Arvin Montes was just 28 years old when he was tasked with selling the world on his company’s ability to cast wrought alloys.
At the time, the company, Johnson Brass and Machine Foundry Inc., Saukville, Wis., used a several page brochure to explain to customers on a case-by-case basis what the alloys could do. The confusion was that wrought alloys can’t be cast—so how could a metalcaster be selling a wrought alloy?

“It sort of grew as a trade name,” Montes said. “We had internal data sheets, and there would be a lot of hand holding in terms of selling it to a customer. But about 10 years ago, we started thinking bigger. We started thinking, ‘how can we sell more of this without having to explain it all to the customer?’ That’s when we went looking for a spec.”

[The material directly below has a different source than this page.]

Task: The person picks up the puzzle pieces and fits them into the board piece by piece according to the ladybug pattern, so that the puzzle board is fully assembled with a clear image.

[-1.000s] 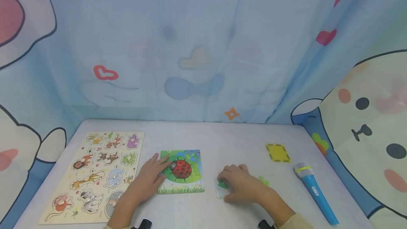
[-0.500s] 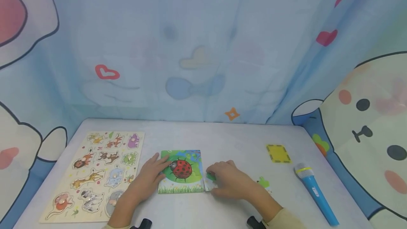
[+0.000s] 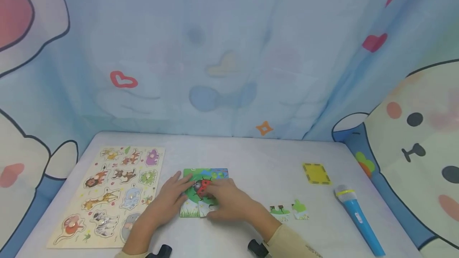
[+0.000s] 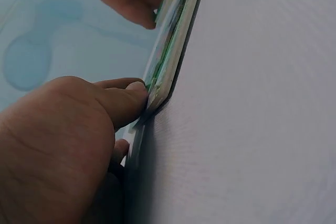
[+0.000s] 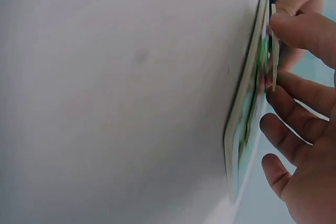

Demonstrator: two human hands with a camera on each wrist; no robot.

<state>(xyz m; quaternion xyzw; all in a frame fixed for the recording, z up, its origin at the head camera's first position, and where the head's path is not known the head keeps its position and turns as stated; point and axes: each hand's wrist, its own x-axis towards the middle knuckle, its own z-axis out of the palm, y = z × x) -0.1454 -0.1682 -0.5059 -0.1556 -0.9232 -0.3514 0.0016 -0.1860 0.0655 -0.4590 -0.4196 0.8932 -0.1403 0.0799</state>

The centrifugal casting company has since been working to make its cast approximations of wrought alloys more attractive and accessible to metal casting designers and buyers. And Johnson Brass is not alone. A number of unique processes are available that are capable of casting wrought alloy compositions with comparable mechanical properties to the worked versions (at a price), and more are on the way.

Cast Vs. Wrought

Cast versions of wrought alloys will never be 100% interchangeable with their rolled counterparts, which generally exhibit higher mechanical properties than traditional cast alloys. After all, wrought alloys (which begin as cast ingot) gain their strength in the mechanical deformation process of rolling, and near-net-shape castings cannot be rolled after pouring and solidification.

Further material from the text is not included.